How a Subway sandwich made me realize my language growth

April 30th, 2018

Coming to Uruguay, the only sort of background I had in Spanish was a few short Duolingo sessions on the plane ride there. I figured it would be a “learn as you go” type of experience. Needless to say, my first day in Uruguay was somewhat of a reality shock for me, when I attempted to greet my non-English speaking host family and could only smile and nod.

I remember thinking to myself, what have I gotten myself into?

After unpacking, I decided it was time to get myself some much-deserved food. Overwhelmed by the options, I opted for the consistent classic: Subway.

In my mind, pointing to the ingredients I wanted was a perfect solution to my language inadequacy problem. Unfortunately, it didn’t quite work out this way. I ended up with a ham and ketchup sandwich. Yes, just ham and ketchup.

About a month down the road, I was about to leave for a trip to Brazil. At this point, I felt as though I was at a plateau in my language learning. Most other students in my program had a background in the Spanish language and it was difficult for me to not feel discouraged by comparing my one worded answers to their eloquent and elaborate replies.

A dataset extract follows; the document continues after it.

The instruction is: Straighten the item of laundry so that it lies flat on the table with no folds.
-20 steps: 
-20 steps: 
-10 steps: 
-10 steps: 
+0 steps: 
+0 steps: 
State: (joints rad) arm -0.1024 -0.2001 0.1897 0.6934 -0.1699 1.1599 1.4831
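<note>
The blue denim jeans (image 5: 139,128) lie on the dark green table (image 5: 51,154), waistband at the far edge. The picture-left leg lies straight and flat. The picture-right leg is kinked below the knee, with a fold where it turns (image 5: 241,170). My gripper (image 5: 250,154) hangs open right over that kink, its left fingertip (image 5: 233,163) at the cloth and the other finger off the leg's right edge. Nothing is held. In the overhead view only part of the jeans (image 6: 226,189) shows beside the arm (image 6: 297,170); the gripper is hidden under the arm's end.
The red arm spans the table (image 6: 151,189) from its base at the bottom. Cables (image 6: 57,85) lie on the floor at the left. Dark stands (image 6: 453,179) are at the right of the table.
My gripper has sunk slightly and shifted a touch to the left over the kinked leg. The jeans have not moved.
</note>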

We had been waiting in a bus station when I spotted a Subway out of the corner of my eye. My stomach rumbling, I decided it was time for a sandwich. I mustered up the courage to get in line and began to write a mental script of what I was going to order.

“Quiero pan italiano por favor.” This was as far as I got in my mental script, and before I knew it, the rest of my order was rolling off my tongue.


“Si, tostada.”

“Quieres queso?”

“Si, queso americana.”


“Todas las vegetales y la salsa de cebolla.”

I received no strange or confused looks from the woman making my sandwich. There was no need to say “no entiendo,” or “que?” She wrapped up my sandwich, I paid, and went to get on my fifteen-hour bus ride.

Throughout this long bus ride, I couldn’t shake the feeling of pride for ordering my sandwich with no problems. It may seem like a small step to others, but to me, this was a milestone. I couldn’t help thinking back to the dreadful ham and ketchup sandwich I had ordered when I first arrived in South America. I took a bite of my ordinary subway sandwich and thought to myself that this may have been the best sandwich I had ever had. I may not be conversational, and I may not be where I had wished I would be, but I’m a long way from where I started. And hey, at least I can order a sandwich.

Lindsey Towle

Lindsey Towle is a journalism and global health major at the University of Iowa, who will be spending her semester in Montevideo, Urugauy, in a program administered by the University Studies Abroad Consortium (USAC).